The data below should be restated word for word, pictures omitted.

*** Data for processing ***

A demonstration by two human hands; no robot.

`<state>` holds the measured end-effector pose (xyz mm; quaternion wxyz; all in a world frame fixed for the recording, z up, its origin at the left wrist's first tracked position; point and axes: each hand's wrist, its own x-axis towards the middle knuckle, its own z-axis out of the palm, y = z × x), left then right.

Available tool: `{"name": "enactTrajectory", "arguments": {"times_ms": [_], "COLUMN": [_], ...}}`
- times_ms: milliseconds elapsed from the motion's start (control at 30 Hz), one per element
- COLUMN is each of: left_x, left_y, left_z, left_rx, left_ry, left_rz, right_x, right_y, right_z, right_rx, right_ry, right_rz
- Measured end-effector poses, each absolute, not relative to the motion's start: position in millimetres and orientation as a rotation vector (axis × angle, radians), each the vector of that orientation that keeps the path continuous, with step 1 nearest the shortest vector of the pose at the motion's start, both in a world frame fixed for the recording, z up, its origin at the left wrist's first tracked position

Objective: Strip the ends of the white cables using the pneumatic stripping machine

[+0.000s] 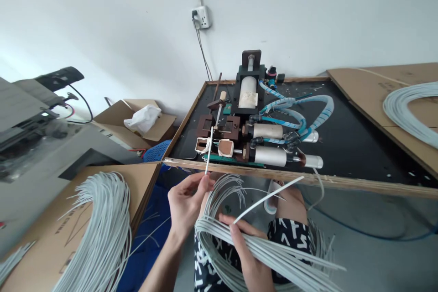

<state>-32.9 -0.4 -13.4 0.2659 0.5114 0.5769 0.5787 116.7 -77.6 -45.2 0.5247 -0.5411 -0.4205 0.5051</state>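
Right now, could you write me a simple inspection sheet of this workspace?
Surface: dark, wood-edged bench, speckled with pale bits.
Job's things: white strand, its far end at the machine, contact unclear; bundle of pale strands in front of the bench.
Clutter: strand pile on cardboard; open box with white plastic; strand coil at right.
Fingers: left hand pinches the white strand; right hand grips the bundle.
Cables: striped hoses looped beside the machine; black cord at the wall socket.
Surroundings: white wall behind; partly blurred equipment at left.
Co-workers: nothing seen.
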Motion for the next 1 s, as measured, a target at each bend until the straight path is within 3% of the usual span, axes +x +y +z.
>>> {"name": "enactTrajectory", "arguments": {"times_ms": [367, 1000], "left_x": [-33, -32], "left_y": [1, 10], "left_z": [-31, -30], "left_rx": [1.427, 1.323], "left_ry": [1.8, 1.725], "left_rz": [1.479, 1.439], "right_x": [116, 116], "right_y": [-77, -72], "right_z": [-57, -53], "right_rx": [-1.308, -1.247], "right_ry": [-1.054, -1.036], "right_rz": [1.185, 1.216]}}
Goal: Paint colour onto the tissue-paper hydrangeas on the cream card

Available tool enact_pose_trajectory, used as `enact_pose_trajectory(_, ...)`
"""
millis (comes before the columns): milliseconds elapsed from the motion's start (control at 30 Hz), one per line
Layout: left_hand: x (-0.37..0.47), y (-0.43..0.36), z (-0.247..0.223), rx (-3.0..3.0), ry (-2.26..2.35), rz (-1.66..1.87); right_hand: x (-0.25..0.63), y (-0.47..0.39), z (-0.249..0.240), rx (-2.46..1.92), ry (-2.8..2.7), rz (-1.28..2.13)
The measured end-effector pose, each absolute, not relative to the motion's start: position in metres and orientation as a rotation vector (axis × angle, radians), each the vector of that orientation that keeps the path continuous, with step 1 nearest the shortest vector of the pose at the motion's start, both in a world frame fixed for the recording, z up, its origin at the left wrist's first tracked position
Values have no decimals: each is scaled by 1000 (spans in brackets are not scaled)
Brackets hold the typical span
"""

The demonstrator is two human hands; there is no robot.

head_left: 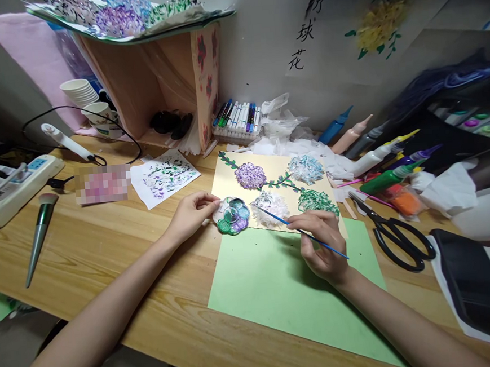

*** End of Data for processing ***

- Exercise output -
A demonstration by two human hands; no robot.

`<state>` holds the measured end-effector pose (xyz mm; quaternion wxyz; all in a world frame fixed for the recording, z up, its origin at the left wrist's first tracked position; point and axes: each hand's wrist, its own x-axis towards the middle knuckle, its own z-axis out of the palm, y = z × x), left then right.

Available tool: `{"name": "enactTrajectory", "arguments": {"times_ms": [_], "COLUMN": [_], ...}}`
- times_ms: milliseconds elapsed from the motion's start (control at 30 Hz), one per element
- COLUMN is each of: left_x, left_y, left_z, left_rx, left_ry, left_rz, right_x, right_y, right_z, right_rx, right_ry, right_rz
- Measured end-effector poses, each absolute, not relative to the motion's start: position in millimetres and orientation as a rotation vector (axis × angle, radians), each the vector of that orientation that keeps the path continuous, with step 1 nearest the shortest vector of the pose at the motion's start, both in a world frame fixed for the recording, z up, its origin at the left wrist's first tracked position

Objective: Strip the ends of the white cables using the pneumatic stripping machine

[+0.000s] 

<state>-32.9 -0.4 -13.4 0.2659 0.5114 0.5769 0.5787 116.7 -77.6 -45.2 0.5247 -0.5411 -0.4205 0.5051</state>
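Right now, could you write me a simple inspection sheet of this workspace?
Surface: dark, wood-edged bench, speckled with pale bits.
Job's things: white strand, its far end at the machine, contact unclear; bundle of pale strands in front of the bench.
Clutter: strand pile on cardboard; open box with white plastic; strand coil at right.
Fingers: left hand pinches the white strand; right hand grips the bundle.
Cables: striped hoses looped beside the machine; black cord at the wall socket.
Surroundings: white wall behind; partly blurred equipment at left.
Co-workers: nothing seen.
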Motion for the next 1 s, as measured, a target at each bend until the straight path is within 3% of the usual span, axes +x +y +z.
>>> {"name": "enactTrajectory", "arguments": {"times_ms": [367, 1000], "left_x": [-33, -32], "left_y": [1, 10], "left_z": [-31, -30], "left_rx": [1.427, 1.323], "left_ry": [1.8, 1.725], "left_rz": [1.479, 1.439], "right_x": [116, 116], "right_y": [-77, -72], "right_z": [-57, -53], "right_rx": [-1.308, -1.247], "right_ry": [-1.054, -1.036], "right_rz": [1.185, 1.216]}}
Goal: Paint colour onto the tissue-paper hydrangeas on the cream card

Available tool enact_pose_trajectory, used as `enact_pose_trajectory(_, ...)`
"""
millis (comes before the columns): milliseconds elapsed from the motion's start (control at 30 Hz), one per line
Layout: left_hand: x (-0.37..0.47), y (-0.43..0.36), z (-0.247..0.223), rx (-3.0..3.0), ry (-2.26..2.35), rz (-1.66..1.87); right_hand: x (-0.25..0.63), y (-0.47..0.39), z (-0.249..0.240), rx (-2.46..1.92), ry (-2.8..2.7), rz (-1.28..2.13)
The measured end-effector pose, each absolute, not relative to the motion's start: position in metres and orientation as a rotation vector (axis × angle, radians), each the vector of that orientation that keeps the path continuous, with step 1 nearest the shortest vector of the pose at the motion's start, both in a world frame fixed for the recording, z up, its origin at the left wrist's first tracked position
Values have no decimals: each is scaled by 1000 (spans in brackets are not scaled)
Brackets hold the typical span
"""

The demonstrator is two human hands; there is no robot.

head_left: 

The exercise contains no remaining tasks.